- [ABOUT THIS TASK] Can you transcribe every record below exactly as it appears?

Stored data entries
....

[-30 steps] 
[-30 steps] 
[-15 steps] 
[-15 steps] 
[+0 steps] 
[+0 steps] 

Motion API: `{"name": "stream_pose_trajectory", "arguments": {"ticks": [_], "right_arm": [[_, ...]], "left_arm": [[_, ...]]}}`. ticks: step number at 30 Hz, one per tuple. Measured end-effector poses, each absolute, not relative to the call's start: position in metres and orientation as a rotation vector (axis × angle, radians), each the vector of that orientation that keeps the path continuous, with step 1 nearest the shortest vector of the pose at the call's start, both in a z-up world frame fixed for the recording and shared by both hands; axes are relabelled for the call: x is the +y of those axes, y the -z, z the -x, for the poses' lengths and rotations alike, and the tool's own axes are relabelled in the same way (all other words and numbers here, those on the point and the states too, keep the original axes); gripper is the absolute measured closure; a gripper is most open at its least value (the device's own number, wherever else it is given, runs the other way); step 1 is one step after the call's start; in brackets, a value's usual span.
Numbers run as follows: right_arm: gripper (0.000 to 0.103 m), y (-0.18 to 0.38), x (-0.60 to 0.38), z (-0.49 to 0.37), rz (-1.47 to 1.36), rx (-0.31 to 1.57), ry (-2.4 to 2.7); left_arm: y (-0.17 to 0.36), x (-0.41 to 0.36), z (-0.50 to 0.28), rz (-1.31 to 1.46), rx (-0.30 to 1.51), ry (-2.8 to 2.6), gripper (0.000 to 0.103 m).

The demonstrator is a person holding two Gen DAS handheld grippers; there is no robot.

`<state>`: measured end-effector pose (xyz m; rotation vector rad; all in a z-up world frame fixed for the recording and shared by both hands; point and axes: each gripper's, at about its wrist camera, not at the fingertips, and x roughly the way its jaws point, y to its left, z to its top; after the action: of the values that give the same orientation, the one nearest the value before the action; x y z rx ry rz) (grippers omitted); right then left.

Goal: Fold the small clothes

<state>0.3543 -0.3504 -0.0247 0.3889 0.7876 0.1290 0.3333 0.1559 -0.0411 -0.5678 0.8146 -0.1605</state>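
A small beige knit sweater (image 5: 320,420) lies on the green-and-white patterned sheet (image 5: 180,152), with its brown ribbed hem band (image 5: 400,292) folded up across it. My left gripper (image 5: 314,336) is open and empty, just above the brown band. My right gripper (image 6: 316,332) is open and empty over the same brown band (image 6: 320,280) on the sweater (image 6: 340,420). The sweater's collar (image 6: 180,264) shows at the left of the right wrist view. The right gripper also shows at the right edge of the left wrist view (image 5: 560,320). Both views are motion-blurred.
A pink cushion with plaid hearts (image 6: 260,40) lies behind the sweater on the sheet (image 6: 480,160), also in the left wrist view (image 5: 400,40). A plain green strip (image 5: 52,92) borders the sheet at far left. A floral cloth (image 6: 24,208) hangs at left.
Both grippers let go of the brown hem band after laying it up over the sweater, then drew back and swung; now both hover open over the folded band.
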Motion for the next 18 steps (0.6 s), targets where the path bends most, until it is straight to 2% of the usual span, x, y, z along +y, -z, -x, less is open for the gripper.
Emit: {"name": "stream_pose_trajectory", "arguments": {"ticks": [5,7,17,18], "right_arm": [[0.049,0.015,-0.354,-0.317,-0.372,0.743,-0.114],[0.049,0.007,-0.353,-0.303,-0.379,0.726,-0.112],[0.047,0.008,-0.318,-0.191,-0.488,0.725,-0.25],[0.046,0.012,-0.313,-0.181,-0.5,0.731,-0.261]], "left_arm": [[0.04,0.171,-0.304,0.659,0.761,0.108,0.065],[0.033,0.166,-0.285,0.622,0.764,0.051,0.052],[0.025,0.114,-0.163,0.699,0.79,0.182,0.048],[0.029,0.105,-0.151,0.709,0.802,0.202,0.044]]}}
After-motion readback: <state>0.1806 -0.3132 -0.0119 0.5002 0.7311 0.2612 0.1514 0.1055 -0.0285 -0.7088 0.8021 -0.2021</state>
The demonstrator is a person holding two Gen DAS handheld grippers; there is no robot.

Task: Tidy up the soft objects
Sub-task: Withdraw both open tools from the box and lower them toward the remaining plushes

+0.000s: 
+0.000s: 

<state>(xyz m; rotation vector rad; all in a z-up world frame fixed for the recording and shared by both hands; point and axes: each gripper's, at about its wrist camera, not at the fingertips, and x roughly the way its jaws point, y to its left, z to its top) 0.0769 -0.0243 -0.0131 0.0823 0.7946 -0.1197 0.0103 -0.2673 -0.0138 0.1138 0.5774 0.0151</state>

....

- [SOLVED EXERCISE]
[-30 steps] 
[-30 steps] 
[-15 steps] 
[-15 steps] 
[+0 steps] 
[+0 steps] 

Motion API: `{"name": "stream_pose_trajectory", "arguments": {"ticks": [_], "right_arm": [[_, ...]], "left_arm": [[_, ...]]}}`. ticks: step number at 30 Hz, one per tuple. Measured end-effector poses, each absolute, not relative to the call's start: position in metres and orientation as a rotation vector (axis × angle, radians), each the vector of that orientation that keeps the path continuous, with step 1 nearest the shortest vector of the pose at the call's start, both in a z-up world frame fixed for the recording and shared by both hands; axes are relabelled for the call: x is the +y of those axes, y the -z, z the -x, for the poses' lengths and rotations alike, and the tool's own axes are relabelled in the same way (all other words and numbers here, those on the point and the states too, keep the original axes); gripper is the absolute measured closure; a gripper is most open at its least value (the device's own number, wherever else it is given, runs the other way); step 1 is one step after the call's start; in brackets, a value's usual span.
Numbers run as follows: right_arm: gripper (0.000 to 0.103 m), y (-0.18 to 0.38), x (-0.60 to 0.38), z (-0.49 to 0.37), rz (-1.47 to 1.36), rx (-0.31 to 1.57), ry (-2.4 to 2.7); left_arm: y (-0.17 to 0.36), x (-0.41 to 0.36), z (-0.50 to 0.28), rz (-1.31 to 1.46), rx (-0.30 to 1.51), ry (-2.8 to 2.6), gripper (0.000 to 0.103 m).

The demonstrator is a person holding two Gen DAS handheld grippers; there is no robot.

`<state>`: measured end-effector pose (xyz m; rotation vector rad; all in a z-up world frame fixed for the recording and shared by both hands; point and axes: each gripper's, at about its wrist camera, not at the fingertips, and x roughly the way its jaws point, y to its left, z to its top; after the action: of the values that give the same orientation, the one nearest the value before the action; x y z rx ry rz) (grippers omitted); right then left.

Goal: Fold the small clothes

<state>0.3543 -0.3504 -0.0247 0.3889 0.7876 0.1290 0.3333 0.1559 -0.0411 -0.5678 0.8146 -0.1605</state>
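A small beige knit sweater (image 5: 320,420) lies on the green-and-white patterned sheet (image 5: 180,152), with its brown ribbed hem band (image 5: 400,292) folded up across it. My left gripper (image 5: 314,336) is open and empty, just above the brown band. My right gripper (image 6: 316,332) is open and empty over the same brown band (image 6: 320,280) on the sweater (image 6: 340,420). The sweater's collar (image 6: 180,264) shows at the left of the right wrist view. The right gripper also shows at the right edge of the left wrist view (image 5: 560,320). Both views are motion-blurred.
A pink cushion with plaid hearts (image 6: 260,40) lies behind the sweater on the sheet (image 6: 480,160), also in the left wrist view (image 5: 400,40). A plain green strip (image 5: 52,92) borders the sheet at far left. A floral cloth (image 6: 24,208) hangs at left.
Both grippers let go of the brown hem band after laying it up over the sweater, then drew back and swung; now both hover open over the folded band.
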Motion for the next 18 steps (0.6 s), targets where the path bends most, until it is straight to 2% of the usual span, x, y, z along +y, -z, -x, less is open for the gripper.
Emit: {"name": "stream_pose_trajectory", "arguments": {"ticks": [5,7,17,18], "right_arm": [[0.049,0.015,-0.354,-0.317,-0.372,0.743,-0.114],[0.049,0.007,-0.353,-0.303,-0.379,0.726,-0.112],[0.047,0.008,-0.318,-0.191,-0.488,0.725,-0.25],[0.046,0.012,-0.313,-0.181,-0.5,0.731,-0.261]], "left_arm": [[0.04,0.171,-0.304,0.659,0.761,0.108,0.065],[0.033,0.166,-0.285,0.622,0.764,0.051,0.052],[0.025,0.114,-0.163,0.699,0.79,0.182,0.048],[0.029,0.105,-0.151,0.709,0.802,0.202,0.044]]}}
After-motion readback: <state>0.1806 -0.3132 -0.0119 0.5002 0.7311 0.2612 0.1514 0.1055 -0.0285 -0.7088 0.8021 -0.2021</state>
The demonstrator is a person holding two Gen DAS handheld grippers; there is no robot.

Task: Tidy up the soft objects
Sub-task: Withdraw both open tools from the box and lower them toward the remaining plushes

+0.000s: 
+0.000s: 

<state>(xyz m; rotation vector rad; all in a z-up world frame fixed for the recording and shared by both hands; point and axes: each gripper's, at about its wrist camera, not at the fingertips, and x roughly the way its jaws point, y to its left, z to its top) 0.0769 -0.0243 -0.0131 0.0823 0.7946 -0.1197 0.0103 -0.2673 -0.0138 0.1138 0.5774 0.0151</state>

The exercise has been completed in full.